** Data section follows **
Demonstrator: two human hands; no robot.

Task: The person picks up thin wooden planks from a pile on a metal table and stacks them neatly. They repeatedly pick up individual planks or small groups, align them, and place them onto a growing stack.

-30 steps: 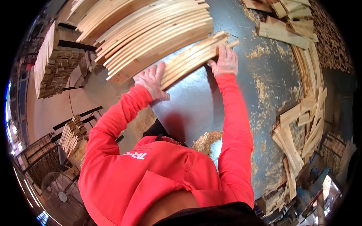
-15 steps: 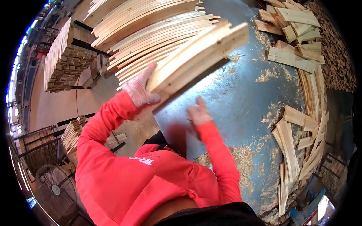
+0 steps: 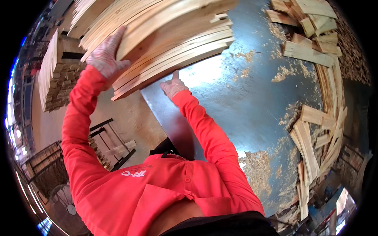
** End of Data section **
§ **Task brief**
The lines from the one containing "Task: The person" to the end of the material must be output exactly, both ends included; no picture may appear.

§ **Answer section**
Task: The person picks up thin wooden planks from a pile on a metal table and stacks them neatly. They repeatedly pick up individual planks or small groups, align them, and place them onto a growing stack.

-30 steps: 
-15 steps: 
+0 steps: 

Nothing more is needed to finish the exercise.